- _Directions_:
The answer should be an exact repeat of the stretch of material below from the line containing "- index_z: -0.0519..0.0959" through the line containing "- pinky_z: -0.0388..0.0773".

- _Provided records_:
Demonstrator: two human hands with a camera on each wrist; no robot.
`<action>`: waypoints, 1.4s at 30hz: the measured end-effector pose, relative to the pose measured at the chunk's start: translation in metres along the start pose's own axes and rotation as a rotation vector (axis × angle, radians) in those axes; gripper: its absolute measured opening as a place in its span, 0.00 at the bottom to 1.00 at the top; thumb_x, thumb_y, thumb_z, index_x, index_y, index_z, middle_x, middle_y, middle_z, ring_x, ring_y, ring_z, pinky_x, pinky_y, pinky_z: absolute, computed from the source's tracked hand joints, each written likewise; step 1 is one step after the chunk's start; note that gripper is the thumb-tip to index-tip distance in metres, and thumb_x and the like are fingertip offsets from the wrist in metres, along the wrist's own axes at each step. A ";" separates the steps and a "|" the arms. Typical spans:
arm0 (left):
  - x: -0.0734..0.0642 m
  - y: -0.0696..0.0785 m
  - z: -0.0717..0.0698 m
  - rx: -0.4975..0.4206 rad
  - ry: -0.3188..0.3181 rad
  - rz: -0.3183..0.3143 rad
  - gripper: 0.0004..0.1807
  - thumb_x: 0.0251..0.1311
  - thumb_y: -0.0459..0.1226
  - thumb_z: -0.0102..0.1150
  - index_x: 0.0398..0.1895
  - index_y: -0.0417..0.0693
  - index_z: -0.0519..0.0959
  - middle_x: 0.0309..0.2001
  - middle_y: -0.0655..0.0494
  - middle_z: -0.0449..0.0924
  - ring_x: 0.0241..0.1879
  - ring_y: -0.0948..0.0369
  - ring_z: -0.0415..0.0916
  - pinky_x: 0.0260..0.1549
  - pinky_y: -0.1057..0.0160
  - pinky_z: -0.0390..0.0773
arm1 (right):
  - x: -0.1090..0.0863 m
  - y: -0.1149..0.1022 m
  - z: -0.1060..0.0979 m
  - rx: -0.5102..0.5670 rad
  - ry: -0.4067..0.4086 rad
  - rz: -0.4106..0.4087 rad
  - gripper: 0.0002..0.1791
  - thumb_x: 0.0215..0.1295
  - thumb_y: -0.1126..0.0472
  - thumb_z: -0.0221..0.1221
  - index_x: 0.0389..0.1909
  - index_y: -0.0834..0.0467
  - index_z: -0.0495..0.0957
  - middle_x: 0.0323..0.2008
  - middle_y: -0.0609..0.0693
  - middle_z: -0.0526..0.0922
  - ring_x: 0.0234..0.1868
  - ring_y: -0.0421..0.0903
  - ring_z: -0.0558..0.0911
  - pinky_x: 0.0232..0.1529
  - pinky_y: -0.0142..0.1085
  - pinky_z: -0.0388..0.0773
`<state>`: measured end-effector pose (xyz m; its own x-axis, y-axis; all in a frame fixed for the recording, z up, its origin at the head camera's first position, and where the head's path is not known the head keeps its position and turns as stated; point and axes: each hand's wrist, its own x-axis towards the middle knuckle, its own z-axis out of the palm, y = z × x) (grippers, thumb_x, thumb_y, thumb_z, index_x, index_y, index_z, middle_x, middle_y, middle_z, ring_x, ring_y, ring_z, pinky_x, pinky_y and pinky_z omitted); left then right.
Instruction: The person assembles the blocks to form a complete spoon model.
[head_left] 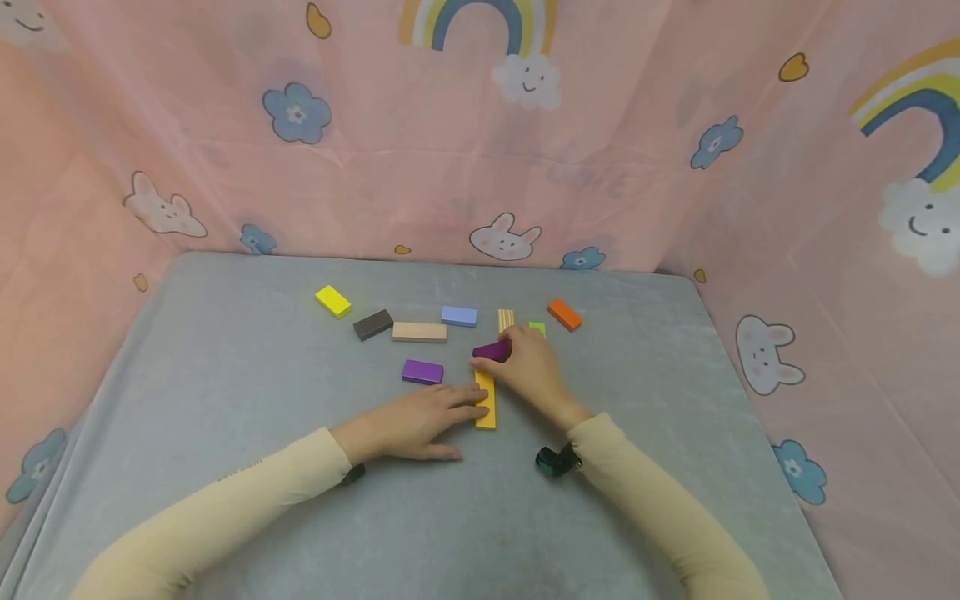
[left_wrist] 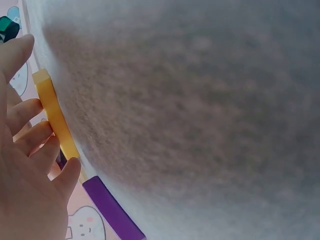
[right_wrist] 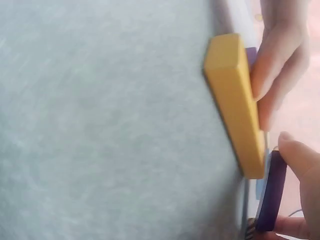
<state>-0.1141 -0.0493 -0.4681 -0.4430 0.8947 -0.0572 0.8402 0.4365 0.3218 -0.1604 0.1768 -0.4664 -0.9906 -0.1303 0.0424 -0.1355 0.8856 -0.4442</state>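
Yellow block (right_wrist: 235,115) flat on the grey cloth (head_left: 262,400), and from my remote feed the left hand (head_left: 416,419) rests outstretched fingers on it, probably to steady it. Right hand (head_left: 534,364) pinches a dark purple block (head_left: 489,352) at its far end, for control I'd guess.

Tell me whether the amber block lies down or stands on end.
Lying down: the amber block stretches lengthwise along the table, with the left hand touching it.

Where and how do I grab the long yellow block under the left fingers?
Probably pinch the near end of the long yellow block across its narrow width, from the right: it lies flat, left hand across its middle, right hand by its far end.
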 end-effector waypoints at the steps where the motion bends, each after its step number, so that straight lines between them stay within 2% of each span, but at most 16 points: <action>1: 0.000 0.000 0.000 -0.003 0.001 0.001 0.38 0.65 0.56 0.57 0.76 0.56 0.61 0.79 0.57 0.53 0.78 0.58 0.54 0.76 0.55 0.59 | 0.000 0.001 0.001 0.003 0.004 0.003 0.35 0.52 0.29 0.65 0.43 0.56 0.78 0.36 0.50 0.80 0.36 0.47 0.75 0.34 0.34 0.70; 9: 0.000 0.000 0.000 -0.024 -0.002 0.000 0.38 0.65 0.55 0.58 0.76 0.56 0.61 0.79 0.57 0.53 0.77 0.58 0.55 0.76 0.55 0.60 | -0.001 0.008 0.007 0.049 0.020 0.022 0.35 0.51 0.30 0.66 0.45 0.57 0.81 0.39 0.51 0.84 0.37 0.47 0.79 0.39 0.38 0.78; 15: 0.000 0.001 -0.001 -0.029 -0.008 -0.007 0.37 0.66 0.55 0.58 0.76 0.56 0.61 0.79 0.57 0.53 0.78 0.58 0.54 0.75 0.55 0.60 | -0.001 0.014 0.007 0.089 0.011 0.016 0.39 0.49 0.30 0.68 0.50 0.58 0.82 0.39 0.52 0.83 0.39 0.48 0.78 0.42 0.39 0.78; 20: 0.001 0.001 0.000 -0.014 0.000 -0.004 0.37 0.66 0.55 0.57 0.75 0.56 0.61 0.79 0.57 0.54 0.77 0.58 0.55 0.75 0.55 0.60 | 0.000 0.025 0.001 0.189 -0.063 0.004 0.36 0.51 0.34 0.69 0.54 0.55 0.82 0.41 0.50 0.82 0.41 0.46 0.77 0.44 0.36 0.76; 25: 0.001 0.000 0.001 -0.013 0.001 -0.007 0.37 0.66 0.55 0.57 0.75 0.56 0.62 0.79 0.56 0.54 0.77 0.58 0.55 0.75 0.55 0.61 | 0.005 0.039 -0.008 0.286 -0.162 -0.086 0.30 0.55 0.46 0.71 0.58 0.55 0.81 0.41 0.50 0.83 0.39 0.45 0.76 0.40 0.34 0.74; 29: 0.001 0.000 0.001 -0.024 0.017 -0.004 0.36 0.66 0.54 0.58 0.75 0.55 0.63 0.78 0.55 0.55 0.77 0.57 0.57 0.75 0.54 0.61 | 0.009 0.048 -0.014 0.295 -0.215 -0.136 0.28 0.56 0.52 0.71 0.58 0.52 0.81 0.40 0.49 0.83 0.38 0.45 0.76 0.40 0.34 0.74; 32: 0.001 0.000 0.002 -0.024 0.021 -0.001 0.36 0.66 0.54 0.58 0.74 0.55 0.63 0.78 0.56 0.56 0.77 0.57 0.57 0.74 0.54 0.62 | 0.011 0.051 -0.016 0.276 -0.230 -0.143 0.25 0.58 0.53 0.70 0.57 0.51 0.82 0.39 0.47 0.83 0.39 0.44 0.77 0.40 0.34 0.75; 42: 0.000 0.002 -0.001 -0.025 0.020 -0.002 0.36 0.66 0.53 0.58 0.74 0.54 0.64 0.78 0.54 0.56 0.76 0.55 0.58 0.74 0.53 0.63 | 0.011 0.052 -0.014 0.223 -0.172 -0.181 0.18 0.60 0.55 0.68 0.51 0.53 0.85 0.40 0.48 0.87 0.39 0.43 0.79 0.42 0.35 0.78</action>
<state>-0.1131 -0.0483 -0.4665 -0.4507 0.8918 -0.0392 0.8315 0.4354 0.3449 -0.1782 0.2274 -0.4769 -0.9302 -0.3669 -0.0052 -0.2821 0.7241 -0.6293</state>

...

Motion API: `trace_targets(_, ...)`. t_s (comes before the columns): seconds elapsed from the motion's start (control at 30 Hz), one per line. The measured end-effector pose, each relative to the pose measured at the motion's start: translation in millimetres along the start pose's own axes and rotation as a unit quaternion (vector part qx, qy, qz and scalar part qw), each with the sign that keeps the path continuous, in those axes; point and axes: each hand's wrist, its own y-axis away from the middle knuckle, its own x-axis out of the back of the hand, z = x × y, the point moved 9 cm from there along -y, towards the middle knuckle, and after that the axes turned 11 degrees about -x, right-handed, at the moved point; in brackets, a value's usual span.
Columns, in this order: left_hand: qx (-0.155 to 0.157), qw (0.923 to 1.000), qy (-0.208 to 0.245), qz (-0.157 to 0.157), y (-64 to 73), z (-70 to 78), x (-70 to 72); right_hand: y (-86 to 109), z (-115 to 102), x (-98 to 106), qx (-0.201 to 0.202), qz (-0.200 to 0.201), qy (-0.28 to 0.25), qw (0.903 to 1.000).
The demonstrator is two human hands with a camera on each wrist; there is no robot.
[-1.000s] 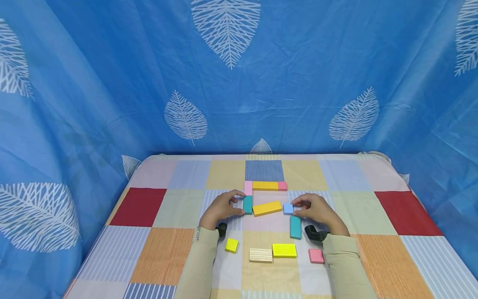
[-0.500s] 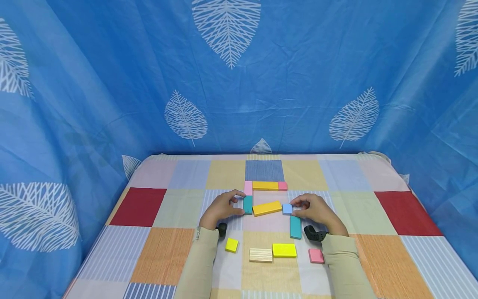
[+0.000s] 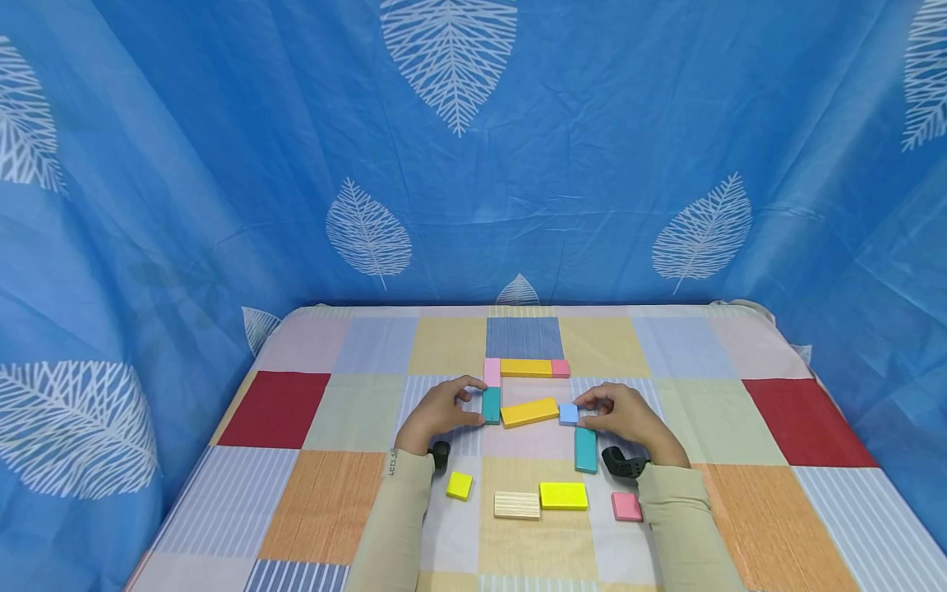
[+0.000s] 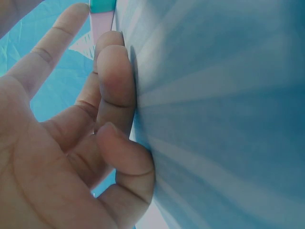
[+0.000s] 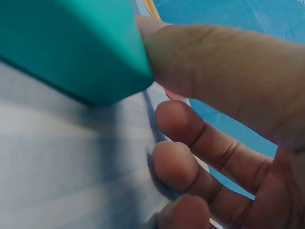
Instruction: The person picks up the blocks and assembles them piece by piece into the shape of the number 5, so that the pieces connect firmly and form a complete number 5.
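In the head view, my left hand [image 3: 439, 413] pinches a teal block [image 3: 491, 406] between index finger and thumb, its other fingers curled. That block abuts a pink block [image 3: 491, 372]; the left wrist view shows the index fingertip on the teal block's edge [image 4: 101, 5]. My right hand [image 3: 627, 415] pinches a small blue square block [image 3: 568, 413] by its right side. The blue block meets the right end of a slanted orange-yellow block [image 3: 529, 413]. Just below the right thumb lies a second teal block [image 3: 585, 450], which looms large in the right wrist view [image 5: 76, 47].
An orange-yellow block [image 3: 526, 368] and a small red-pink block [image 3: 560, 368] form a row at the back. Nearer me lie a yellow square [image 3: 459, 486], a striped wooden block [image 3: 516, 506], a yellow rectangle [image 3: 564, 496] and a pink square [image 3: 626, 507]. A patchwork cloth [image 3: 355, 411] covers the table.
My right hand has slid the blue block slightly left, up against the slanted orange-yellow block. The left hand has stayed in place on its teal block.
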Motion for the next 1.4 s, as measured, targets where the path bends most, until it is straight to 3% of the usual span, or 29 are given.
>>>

- _Reply to the exercise_:
  - index_z: -0.0519..0.0959
  - middle_x: 0.0309..0.2001
  - middle_y: -0.0655..0.0494
  - middle_z: -0.0449..0.0924
  - ring_x: 0.0241..0.1879
  - ring_y: -0.0948..0.0369
  - ring_z: -0.0415..0.0916
  - pinky_x: 0.0260..0.1549
  - pinky_y: -0.1057..0.0160
  - pinky_z: -0.0390..0.0773
arm1 (right):
  - x: -0.1090..0.0863 m
  - y: -0.1149..0.1022 m
  - z: -0.1060..0.0979 m
  - rx: -0.5102..0.5670 rad
  - ry: -0.4067..0.4086 rad
  - rz: -0.4106..0.4087 rad
  - gripper: 0.0002..0.1791
  - thumb_x: 0.0215..0.1295
  - thumb_y: -0.1126..0.0472
  - thumb_z: -0.0221..0.1221
  - index_x: 0.0389..0.1909
  - index_y: -0.0834..0.0467
  - index_z: -0.0495..0.0957
  - middle_x: 0.0323..0.2008
  - middle_y: -0.0609..0.0693
  - middle_z: -0.0526..0.0922
  - ring_x: 0.0234..0.1868
  - ring_y: -0.0421..0.0903
  - ring_z: -0.0558..0.0911
  - pinky_x: 0.0232..0.1529
  - pinky_y: -0.0142..0.1085
  - pinky_z: -0.0388..0.0773

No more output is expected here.